*TASK INSTRUCTIONS:* In the listing below, which lines contain the string "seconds"? Copy them all.

*COLLECTED MATERIAL:*
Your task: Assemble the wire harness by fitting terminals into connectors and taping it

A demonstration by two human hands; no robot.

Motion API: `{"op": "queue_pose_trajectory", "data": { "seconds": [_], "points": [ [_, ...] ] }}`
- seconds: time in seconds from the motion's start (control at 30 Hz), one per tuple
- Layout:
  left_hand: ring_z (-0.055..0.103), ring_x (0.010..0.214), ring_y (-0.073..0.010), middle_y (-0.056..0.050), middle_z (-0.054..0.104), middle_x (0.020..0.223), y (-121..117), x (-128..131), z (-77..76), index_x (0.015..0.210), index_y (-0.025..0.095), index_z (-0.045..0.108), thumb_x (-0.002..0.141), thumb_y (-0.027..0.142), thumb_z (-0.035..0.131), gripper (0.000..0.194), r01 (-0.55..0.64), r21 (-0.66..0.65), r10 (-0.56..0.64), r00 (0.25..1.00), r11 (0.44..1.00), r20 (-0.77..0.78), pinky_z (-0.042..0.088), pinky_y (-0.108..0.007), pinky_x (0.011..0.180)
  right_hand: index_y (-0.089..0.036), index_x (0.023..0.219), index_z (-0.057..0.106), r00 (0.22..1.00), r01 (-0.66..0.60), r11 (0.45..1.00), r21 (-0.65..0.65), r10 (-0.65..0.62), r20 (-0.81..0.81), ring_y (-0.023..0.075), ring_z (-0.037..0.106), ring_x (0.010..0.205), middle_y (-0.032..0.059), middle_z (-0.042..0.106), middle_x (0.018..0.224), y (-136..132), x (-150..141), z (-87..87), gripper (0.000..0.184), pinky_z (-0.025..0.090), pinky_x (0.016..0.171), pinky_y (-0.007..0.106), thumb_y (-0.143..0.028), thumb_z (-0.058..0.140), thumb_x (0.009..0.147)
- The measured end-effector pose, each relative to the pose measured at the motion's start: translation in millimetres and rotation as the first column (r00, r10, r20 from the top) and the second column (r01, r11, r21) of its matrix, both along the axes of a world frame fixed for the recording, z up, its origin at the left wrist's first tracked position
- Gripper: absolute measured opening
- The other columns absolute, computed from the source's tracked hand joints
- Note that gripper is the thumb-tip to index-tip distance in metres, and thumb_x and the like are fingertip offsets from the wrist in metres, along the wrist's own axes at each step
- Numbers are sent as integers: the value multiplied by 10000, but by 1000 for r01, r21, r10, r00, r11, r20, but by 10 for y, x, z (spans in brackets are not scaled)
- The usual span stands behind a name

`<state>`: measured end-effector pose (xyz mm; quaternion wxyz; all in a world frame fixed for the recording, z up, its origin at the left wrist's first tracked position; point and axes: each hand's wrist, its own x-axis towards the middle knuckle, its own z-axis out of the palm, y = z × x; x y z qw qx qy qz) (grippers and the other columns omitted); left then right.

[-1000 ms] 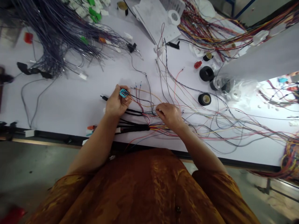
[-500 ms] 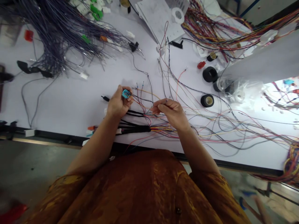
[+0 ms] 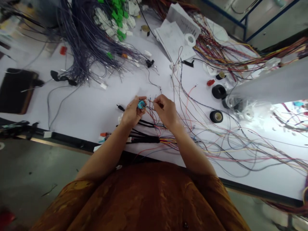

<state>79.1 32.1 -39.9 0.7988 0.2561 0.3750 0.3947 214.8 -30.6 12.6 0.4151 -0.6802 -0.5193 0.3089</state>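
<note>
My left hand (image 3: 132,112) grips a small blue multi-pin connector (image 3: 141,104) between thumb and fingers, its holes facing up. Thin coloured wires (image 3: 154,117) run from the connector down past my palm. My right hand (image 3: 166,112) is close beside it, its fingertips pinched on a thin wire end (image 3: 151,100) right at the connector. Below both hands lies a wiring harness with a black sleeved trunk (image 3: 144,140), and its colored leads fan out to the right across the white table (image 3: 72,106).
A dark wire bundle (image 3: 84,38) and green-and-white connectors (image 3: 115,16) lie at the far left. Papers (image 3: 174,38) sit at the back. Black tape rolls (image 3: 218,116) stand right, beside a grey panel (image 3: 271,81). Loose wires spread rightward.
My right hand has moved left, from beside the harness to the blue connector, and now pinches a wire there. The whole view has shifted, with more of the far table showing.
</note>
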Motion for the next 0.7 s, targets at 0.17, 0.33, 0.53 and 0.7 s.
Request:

*COMPLETED EXERCISE:*
Motion API: `{"op": "queue_pose_trajectory", "data": { "seconds": [_], "points": [ [_, ...] ] }}`
- seconds: time in seconds from the motion's start (control at 30 Hz), one per tuple

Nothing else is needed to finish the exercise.